Au cours des cinq dernières années, M. Vinnik a été engagé dans des batailles juridiques concernant son rôle présumé en tant que cerveau de BTC-e. L’exchange de cryptomonnaie aurait tiré profit de diverses activités illicites qui ont utilisé sa plateforme pour blanchir environ 4 milliards de dollars de bitcoins.

M. Vinnik a été arrêté pour blanchiment d’argent en Grèce en 2017, sur la base d’un mandat américain, puis extradé vers la France en 2020. En France, il a été acquitté des accusations de ransomware mais reconnu coupable de blanchiment d’argent, ce qui lui a valu une condamnation à cinq ans de prison.

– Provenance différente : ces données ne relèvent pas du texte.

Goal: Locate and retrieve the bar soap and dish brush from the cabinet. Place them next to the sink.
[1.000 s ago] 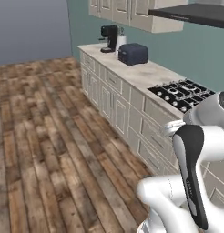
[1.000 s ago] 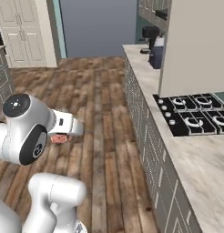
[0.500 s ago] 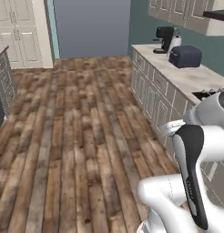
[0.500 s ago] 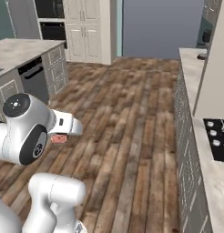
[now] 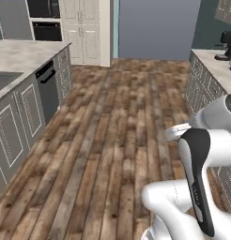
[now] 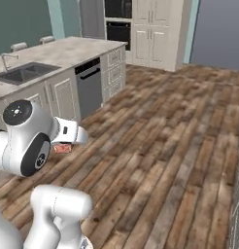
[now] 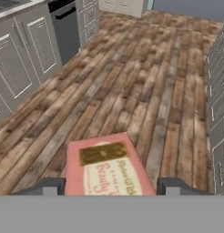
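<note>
so the bar soap (image 7: 106,168) looks small, hard and light, maybe a bit slippery, best held by its two long sides. the gripper (image 7: 109,185) has it right between its two fingers (image 7: 50,186), spread wide and pressed on it. the sink (image 6: 23,74) is off ahead.

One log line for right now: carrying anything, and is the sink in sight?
gripper: shut on bar soap | sink: ahead left in island counter | dish brush: not held
</note>
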Motion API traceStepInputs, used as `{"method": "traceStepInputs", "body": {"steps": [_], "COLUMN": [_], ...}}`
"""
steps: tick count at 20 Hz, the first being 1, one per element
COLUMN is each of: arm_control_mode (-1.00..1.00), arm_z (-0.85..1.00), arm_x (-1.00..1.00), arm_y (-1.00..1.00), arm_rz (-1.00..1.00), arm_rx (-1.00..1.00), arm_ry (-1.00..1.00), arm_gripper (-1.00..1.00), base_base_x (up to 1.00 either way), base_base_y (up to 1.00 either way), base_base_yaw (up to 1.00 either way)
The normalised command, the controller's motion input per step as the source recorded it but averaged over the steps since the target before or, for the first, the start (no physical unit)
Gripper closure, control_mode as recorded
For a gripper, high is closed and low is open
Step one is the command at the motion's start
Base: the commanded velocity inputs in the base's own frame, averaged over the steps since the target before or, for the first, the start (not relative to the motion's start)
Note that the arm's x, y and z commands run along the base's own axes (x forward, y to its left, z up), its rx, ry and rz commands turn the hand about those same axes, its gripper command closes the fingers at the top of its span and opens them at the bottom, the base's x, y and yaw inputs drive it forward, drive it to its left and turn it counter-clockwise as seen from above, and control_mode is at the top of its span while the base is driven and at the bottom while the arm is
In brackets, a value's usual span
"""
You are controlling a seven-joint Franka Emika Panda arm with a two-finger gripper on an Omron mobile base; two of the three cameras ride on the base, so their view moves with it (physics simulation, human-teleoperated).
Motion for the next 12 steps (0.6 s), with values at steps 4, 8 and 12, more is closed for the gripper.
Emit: {"method": "traceStepInputs", "body": {"steps": [4,8,12], "arm_control_mode": [1.00,1.00,1.00], "arm_z": [0.00,0.00,0.00], "arm_x": [0.00,0.00,0.00], "arm_y": [0.00,0.00,0.00], "arm_rz": [0.00,0.00,0.00], "arm_rx": [0.00,0.00,0.00], "arm_ry": [0.00,0.00,0.00], "arm_gripper": [1.00,1.00,1.00], "base_base_x": [0.00,0.15,0.59], "base_base_y": [0.26,0.16,0.16], "base_base_yaw": [0.48,0.39,0.24]}}
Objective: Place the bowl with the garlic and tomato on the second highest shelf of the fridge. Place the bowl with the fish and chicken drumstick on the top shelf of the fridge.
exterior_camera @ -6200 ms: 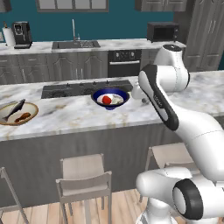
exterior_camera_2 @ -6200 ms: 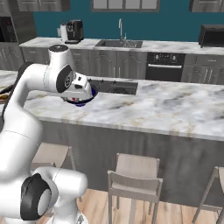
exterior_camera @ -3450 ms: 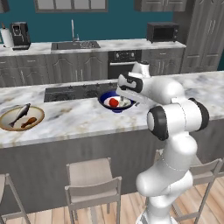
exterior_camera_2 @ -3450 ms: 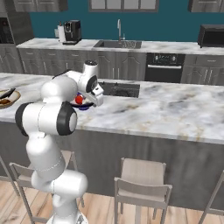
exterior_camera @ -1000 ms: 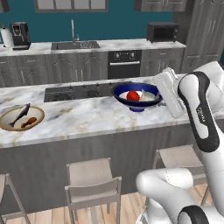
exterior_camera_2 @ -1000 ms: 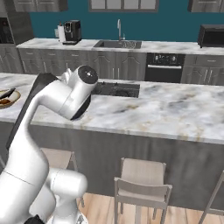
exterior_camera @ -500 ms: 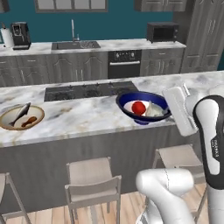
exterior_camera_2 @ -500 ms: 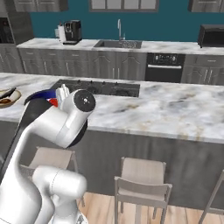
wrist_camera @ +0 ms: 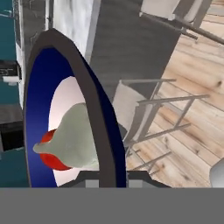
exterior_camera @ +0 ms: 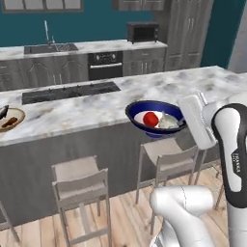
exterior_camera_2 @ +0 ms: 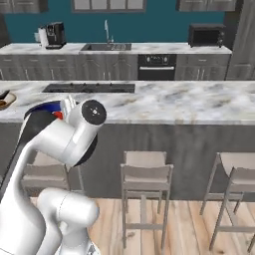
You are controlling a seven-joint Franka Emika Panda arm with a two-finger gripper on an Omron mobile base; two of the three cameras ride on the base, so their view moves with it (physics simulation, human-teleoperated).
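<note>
The dark blue bowl (exterior_camera: 143, 110) hangs in the air just off the island counter's front edge, over the stools. My gripper (exterior_camera: 182, 126) is shut on its right rim. The red tomato (exterior_camera: 151, 118) and the whitish garlic (exterior_camera: 168, 121) lie inside it. In the hand view the bowl's rim (wrist_camera: 97, 109) stands edge-on between my fingertips, with the garlic (wrist_camera: 76, 135) in front of the tomato (wrist_camera: 53, 158). The shallow tan bowl (exterior_camera: 16, 115) with the dark fish (exterior_camera: 3, 113) and drumstick (exterior_camera: 8, 122) sits at the counter's far left. The fridge and its shelves are out of view.
The marble island counter (exterior_camera: 96, 108) carries a black cooktop (exterior_camera: 72, 91). Grey stools (exterior_camera: 79, 185) stand on the wooden floor in front of it. The back counter holds a sink (exterior_camera_2: 105, 46), a coffee machine (exterior_camera_2: 54, 35) and a microwave (exterior_camera: 143, 31).
The gripper has lifted the blue bowl off the counter and carried it right and toward the base. The whole picture has slid left, so the camera has turned.
</note>
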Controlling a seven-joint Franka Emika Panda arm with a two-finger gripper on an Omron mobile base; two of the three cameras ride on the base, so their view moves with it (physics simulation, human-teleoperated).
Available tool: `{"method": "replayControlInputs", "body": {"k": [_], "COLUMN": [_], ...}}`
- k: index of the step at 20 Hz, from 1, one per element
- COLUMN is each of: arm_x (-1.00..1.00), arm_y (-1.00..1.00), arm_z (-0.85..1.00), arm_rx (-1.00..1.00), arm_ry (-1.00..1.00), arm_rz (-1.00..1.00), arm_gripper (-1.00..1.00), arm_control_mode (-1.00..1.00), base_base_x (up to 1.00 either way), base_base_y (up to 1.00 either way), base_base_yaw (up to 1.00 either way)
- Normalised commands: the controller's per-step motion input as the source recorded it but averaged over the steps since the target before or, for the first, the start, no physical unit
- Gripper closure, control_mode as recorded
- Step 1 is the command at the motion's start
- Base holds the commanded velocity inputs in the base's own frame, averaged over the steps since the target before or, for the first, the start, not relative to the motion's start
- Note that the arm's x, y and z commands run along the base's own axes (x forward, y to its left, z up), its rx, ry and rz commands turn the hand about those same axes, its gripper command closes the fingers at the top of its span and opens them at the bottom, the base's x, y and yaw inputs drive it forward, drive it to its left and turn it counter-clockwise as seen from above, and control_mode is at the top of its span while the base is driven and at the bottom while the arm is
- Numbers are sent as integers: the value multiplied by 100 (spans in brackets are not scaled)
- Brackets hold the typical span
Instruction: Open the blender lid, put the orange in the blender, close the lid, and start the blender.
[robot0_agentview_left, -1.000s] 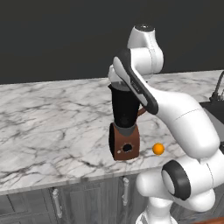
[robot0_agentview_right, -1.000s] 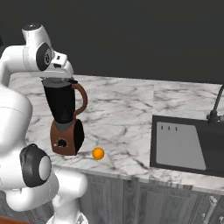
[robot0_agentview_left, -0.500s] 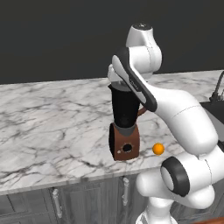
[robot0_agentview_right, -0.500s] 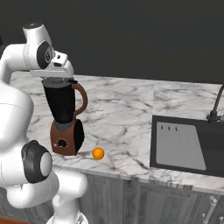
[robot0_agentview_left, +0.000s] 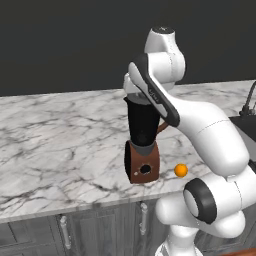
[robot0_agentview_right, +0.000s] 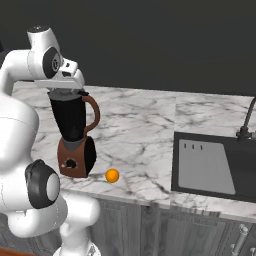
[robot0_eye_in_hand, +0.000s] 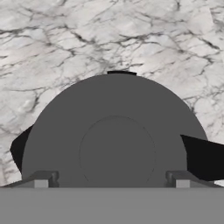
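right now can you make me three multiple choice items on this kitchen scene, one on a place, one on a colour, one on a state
1. Where does the orange lie?
A. on the counter beside the blender base
B. in the sink
C. inside the jar

2. What colour is the blender base?
A. white
B. brown
C. green

3. How is the blender lid?
A. lying on the counter
B. seated on the jar
C. in the sink

Answers: 1 A, the orange rests on the marble counter near the base. 2 B, the boxy base is brown. 3 B, the hand view looks straight down at the lid covering the jar, with the gripper jaws spread on either side of its knob.
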Motion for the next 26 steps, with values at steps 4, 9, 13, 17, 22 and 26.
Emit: {"method": "replayControlInputs", "body": {"k": [4,9,13,17,22,26], "arm_x": [0,1,5,1,0,-6], "arm_y": [-2,0,22,20,1,0], "arm_z": [-57,-55,-48,-20,-1,42], "arm_rx": [3,3,0,0,1,1], "arm_ry": [0,0,2,2,1,-9], "arm_rz": [0,0,0,0,0,0], "arm_gripper": [100,100,100,100,100,100], "arm_control_mode": [-100,-100,-100,-100,-100,-100], "base_base_x": [0,0,0,0,0,0], "base_base_y": [0,0,0,0,0,0], "base_base_yaw": [0,0,0,0,0,0]}}
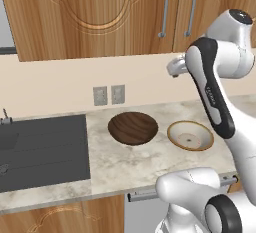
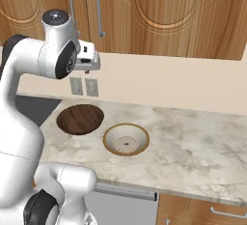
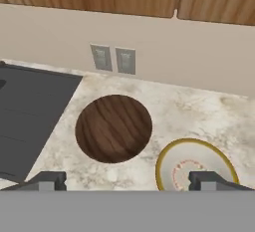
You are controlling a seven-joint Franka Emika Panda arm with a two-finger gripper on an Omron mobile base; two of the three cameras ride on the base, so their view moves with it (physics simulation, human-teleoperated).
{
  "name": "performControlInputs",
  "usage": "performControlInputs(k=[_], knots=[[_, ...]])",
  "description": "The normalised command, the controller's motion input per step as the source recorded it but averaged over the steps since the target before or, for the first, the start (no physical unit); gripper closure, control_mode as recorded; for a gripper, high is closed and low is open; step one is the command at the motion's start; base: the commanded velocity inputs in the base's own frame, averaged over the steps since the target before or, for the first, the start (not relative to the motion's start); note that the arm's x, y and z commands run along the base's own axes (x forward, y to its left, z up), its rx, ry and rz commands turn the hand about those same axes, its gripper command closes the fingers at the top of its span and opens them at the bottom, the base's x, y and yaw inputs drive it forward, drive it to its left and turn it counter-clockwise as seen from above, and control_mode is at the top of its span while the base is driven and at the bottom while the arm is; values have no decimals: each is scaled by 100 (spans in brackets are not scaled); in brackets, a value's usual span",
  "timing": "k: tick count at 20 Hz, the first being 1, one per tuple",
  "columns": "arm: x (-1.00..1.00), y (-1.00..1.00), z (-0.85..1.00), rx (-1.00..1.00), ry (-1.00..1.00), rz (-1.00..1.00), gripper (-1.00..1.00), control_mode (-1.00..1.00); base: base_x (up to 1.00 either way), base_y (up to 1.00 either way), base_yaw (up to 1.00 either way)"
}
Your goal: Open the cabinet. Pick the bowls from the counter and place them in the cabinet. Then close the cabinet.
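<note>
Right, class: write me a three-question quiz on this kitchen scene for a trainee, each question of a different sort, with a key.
1. True or false: the cabinet doors are shut.
2. Which bowl lies nearer the sink? A) dark wooden bowl B) tan bowl
3. Fill in: both bowls rest on the ____.

Key: 1 true. 2 A. 3 counter.
</note>
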Motion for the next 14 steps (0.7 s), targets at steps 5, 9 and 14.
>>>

Les avocats de M. Vinnik ont interjeté appel sans succès, soutenant qu’il était simplement un employé de l’exchange et non impliqué dans les activités illicites de BTC-e. Après deux années derrière les barreaux en France, il a été extradé vers les États-Unis le 5 août 2022.

Le Département de la Justice a salué la coopération du gouvernement grec dans l’extradition de M. Vinnik. Celui-ci avait précédemment tenté d’obtenir un échange de prisonniers dans le cadre d’un accord entre la Russie et les États-Unis.

Les autorités américaines ont lancé des poursuites pénales similaires contre d’autres exchanges de cryptomonnaies et leurs dirigeants. Le 28 mars, l’ancien PDG de FTX, Sam Bankman-Fried, a été condamné à 25 ans de prison pour sept chefs d’accusation.